Nedenini açıkçası hatırlayamıyorum, nasıl oldu da bu konuya bu kadar merak sardım gerçekten bilmiyorum. Belki oynadığım bir pc oyunu, belki okuduğum bir hikaye ya da izlediğim bir film. Nedir beni bu kadar 1939-1945 arası olaylara bu kadar meraklı kılan? Genel olarak yakın tarih diyelim...
Bugüne dek özellikle 2. Dünya Savaşı konulu filmlerde Hollywood'un bariz bir propaganda düşüncesi içinde yapmış olduğu filmleri izledik. Konular hep kan içen vahşi Alman askerleri(Kısmen haklı olmakla birlikte) ile ağır yahudi draması arasında gidip geldi. Kaliteli miydi? Hiç kuşkusuz. Bugün ister katılın, ister karşı çıkın Schindler's List, Band Of Brothers, Saving Private Ryan gibi yapımlar hala türünün en sağlam filmlerindedir. Ama dediğim gibi işte hep tek açıdan izledik biz o dönemi.
Bu mini-dizi ise bu zamana kadar hep aklıma takılan bir konuya değiniyor. Yahu bu savaşın karşı tarafı yok mu? Neden onlar bunu anlatmıyorlar. Birileri beni ve benim gibi düşünenleri anlamış olacak ki bu film ortaya çıkmış. Kısaca bahsetmek gerekirse film, savaş öncesi pek bir sıkı fıkı olan beş arkadaşın savaşın başlangıcından sonra ayrılan yollarını ve savaş sonrası tekrar bir araya gelinceye kadar yaşadıkları üzerine devam ediyor. Bu süreçte kimisi hemşire olarak ülkesine hizmet etmeye çalışıyor, kimisi hırslarına kurban gidiyor, kimisi de kendisini inandırdığı ideallerinin aslında Alman halkını nasıl bir zulme götürdüğüne şahit oluyor.

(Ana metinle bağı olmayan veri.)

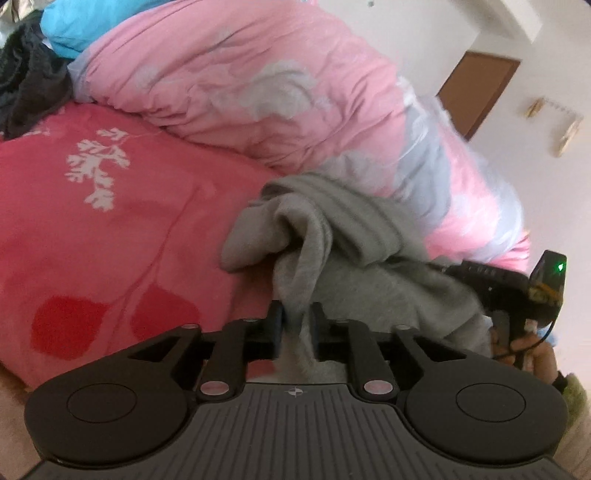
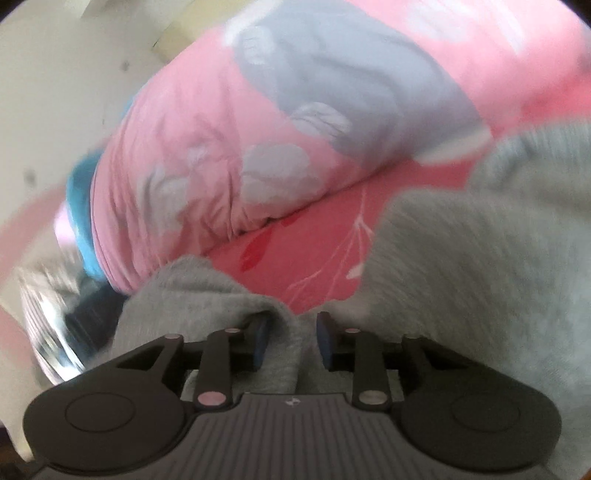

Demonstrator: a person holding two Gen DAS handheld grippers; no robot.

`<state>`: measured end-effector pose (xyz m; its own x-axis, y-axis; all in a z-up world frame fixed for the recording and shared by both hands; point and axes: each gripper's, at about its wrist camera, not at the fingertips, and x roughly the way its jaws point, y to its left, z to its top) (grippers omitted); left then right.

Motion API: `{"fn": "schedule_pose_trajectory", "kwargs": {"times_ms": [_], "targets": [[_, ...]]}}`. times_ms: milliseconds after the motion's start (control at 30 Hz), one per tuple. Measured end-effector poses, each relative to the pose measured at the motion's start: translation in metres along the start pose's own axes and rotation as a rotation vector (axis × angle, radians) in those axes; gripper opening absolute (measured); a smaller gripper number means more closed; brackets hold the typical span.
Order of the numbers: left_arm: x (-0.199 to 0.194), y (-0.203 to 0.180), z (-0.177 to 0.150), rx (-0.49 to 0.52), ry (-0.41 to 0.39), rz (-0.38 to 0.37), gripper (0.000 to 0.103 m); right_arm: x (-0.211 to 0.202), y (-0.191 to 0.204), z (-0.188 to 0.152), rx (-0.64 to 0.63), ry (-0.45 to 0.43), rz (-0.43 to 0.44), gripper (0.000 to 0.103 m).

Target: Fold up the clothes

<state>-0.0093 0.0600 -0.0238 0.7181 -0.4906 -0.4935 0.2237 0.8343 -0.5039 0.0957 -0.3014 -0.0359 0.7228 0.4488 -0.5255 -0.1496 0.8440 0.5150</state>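
A grey sweatshirt-like garment (image 1: pixel 369 258) lies bunched on a red floral bedsheet (image 1: pixel 110 229). A thick fold of it rises between the jaws of my left gripper (image 1: pixel 298 319), which are shut on it. In the right wrist view the same grey garment (image 2: pixel 480 258) fills the right side. One of its folds runs between the jaws of my right gripper (image 2: pixel 291 338) and drapes over the left finger (image 2: pixel 260 339). That gripper stands open, with a gap at its right pad. In the left wrist view the right gripper's black body (image 1: pixel 491 284) shows behind the cloth, held by a hand (image 1: pixel 528 347).
A rolled pink quilt (image 1: pixel 240 85) with grey-white flowers lies across the bed behind the garment. A blue cloth (image 1: pixel 62 33) and a dark garment (image 1: pixel 29 85) sit at the far left. A white wall and a brown door (image 1: pixel 476 92) are beyond.
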Motion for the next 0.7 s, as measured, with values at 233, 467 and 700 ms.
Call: {"fn": "schedule_pose_trajectory", "kwargs": {"times_ms": [233,467,700], "targets": [[0.005,0.016,0.020,-0.100,-0.079,-0.077,0.053,-0.043,0.084,-0.010,-0.434,-0.065,-0.070,0.044],[0.022,0.030,0.036,-0.227,-0.069,-0.073,0.047,-0.013,0.151,-0.044,-0.885,-0.040,-0.113,0.066],[0.025,0.035,0.032,-0.221,-0.039,-0.066,0.044,0.016,0.179,-0.086,-1.286,-0.041,-0.142,0.082]]}}
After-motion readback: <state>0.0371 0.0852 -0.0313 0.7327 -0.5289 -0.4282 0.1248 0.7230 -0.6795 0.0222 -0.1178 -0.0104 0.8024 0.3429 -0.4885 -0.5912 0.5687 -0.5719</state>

Daha evvelinde de işin Alman tarafını anlatan filmler izlemiştim. Hepsi de açıkçası kendilerini eleştirmekten gram geri durmayan ama diğer taraftan da ''yahu bizim de kahramanlarımız var, biz de bu savaşta mücadele ettik'' düşüncesini yansıtan filmlerdi. Stalingrad, Das Boot, Der Untergang. Açıkça belirtmek gerekiyor ki binbeşyüz tane de Hollywood yapımı izlesem şu saydığım filmlerin bende yarattığı etkiyi yaratamıyor.

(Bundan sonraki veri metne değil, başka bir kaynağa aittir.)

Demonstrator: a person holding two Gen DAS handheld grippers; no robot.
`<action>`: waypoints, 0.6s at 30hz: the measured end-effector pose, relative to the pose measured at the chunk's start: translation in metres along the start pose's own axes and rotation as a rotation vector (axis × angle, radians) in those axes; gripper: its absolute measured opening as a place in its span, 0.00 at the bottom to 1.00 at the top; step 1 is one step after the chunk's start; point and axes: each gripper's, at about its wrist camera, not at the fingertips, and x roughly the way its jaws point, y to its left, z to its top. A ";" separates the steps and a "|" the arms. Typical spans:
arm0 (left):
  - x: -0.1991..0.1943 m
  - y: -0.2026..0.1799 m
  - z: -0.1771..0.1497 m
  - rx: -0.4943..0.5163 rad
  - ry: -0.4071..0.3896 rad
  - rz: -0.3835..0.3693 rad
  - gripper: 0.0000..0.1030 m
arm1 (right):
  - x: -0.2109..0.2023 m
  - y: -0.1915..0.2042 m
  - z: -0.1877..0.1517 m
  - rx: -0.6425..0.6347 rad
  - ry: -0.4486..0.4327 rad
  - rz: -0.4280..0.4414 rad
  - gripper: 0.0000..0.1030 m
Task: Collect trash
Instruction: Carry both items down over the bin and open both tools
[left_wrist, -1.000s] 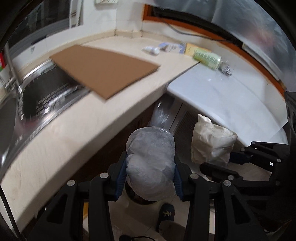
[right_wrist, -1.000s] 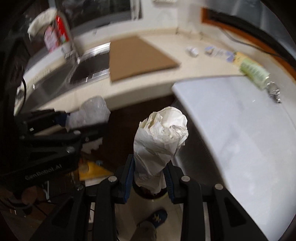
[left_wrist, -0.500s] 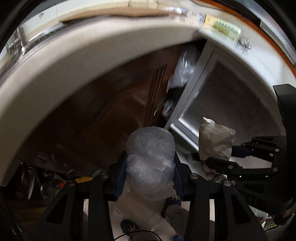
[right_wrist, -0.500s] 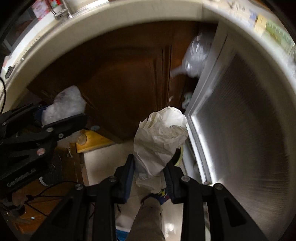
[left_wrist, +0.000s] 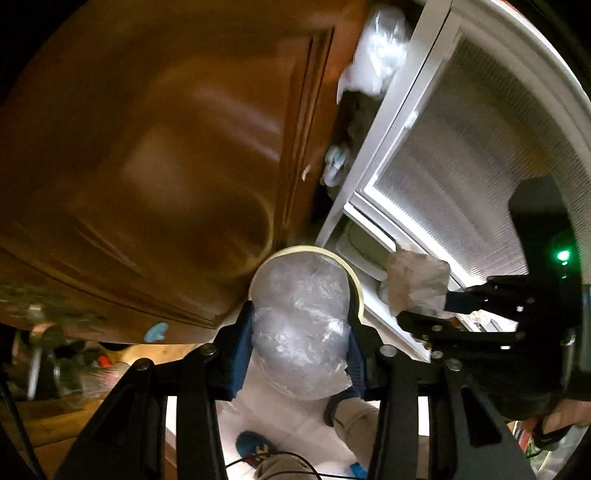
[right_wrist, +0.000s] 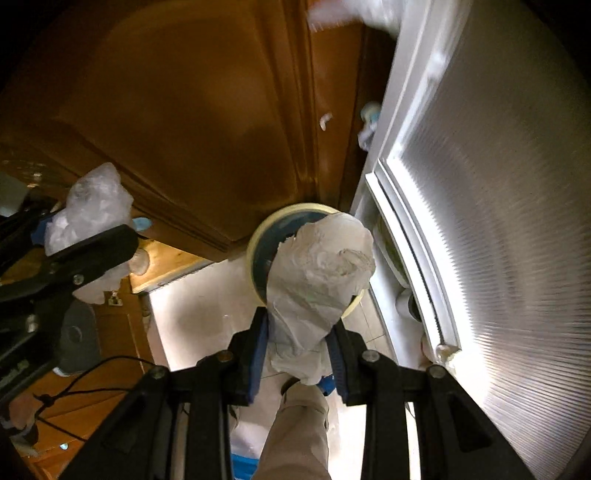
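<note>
My left gripper (left_wrist: 300, 332) is shut on a crumpled clear plastic wad (left_wrist: 301, 325), pointing steeply down. My right gripper (right_wrist: 297, 339) is shut on a crumpled white paper wad (right_wrist: 317, 280). Directly under both wads sits a round bin with a pale yellow rim (right_wrist: 255, 240) and a dark blue inside; its rim (left_wrist: 295, 250) peeks out behind the plastic in the left wrist view. The right gripper with its paper wad (left_wrist: 417, 280) shows to the right in the left wrist view. The left gripper with the plastic wad (right_wrist: 88, 210) shows at the left in the right wrist view.
A brown wooden cabinet door (left_wrist: 166, 147) rises behind the bin. A white ribbed appliance front (right_wrist: 498, 221) stands to the right. Plastic bags (left_wrist: 376, 51) sit in the gap between them. A person's trouser leg and blue shoe (left_wrist: 255, 446) are on the light floor below.
Both grippers have sunk from above the countertop to low in front of the cabinet, tilting further down. The bin has come into view beneath them. Both wads stay gripped.
</note>
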 end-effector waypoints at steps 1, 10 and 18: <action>0.007 0.000 -0.001 -0.002 0.005 -0.006 0.41 | 0.010 -0.004 -0.001 0.011 0.003 0.001 0.30; 0.084 0.003 0.006 -0.029 0.042 -0.040 0.43 | 0.077 -0.030 0.000 0.077 0.014 0.033 0.31; 0.123 0.010 0.022 -0.037 0.035 -0.085 0.52 | 0.111 -0.049 0.012 0.111 -0.001 0.061 0.32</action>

Mesela filmde değinilen enteresan bir nokta var. Alman ordusu Wehrmacht ve çoğu katillerden oluşan S.S birlikleri arasındaki çekişmeler. Wehrmacht sadece verilen görevleri yapıp savaşırken, S.S önüne çıkan ne varsa yakıp yıkan öldüren bir kitle. Özellikle de Yahudilere karşı. Ve bunu yaparak sözünü ettiğimiz o Amerikan yapımı filmlerdeki katillerin aslında kimler olduğunun da işaretini veriyor. Filmdeki baş karakter Wilhelm Winter orduda görevli yetenkli bir subayken savaşın aslında insanlığı nasıl ayaklar altına alıp çiğnendiğini görünce, ona anlatılanların palavradan ibaret olduğunu anlayınca yavaş yavaş sorgulamaya başlıyor üstlerini. Bazen emirlere karşı geliyor. Hatta-spoiler vermiş olayım- Ruslar taaruza geçtikten sonra kurduğu şu cümleyle amaçsızca savaştığını gayet güzel ifade ediyor. ''Ordu Sicilya'yı terk etti ama boktan bir sokak için askerlerimi ölüme göndermemi istiyorsunuz''
Buna karşın Friedhelm Winter ise savaş devam ettikçe dark side benzeri bir tarafa geçiyor. İlkin silahı doğrultamayan çömezin tekiyken savaşın sonlarına doğru çocukları bile gözünü kırpmadan öldürebilen bir canavara dönüşebiliyor. Bu dönüşüme sebep olan etkiler gayet güzel anlatılıyor filmde.
Uzatmamak gerekirse güzel bir yapım olmuş. Şu ana kadar Alman tvlerinde yarattığı etkinin büyük olduğu söyleniyor. Henüz Türk tvlerinde yayınlanmadı. Amerika'da da yayınlanması söz konusymuş.
Altyazılı izleyin, dublajdan bir halt anlamazsınız.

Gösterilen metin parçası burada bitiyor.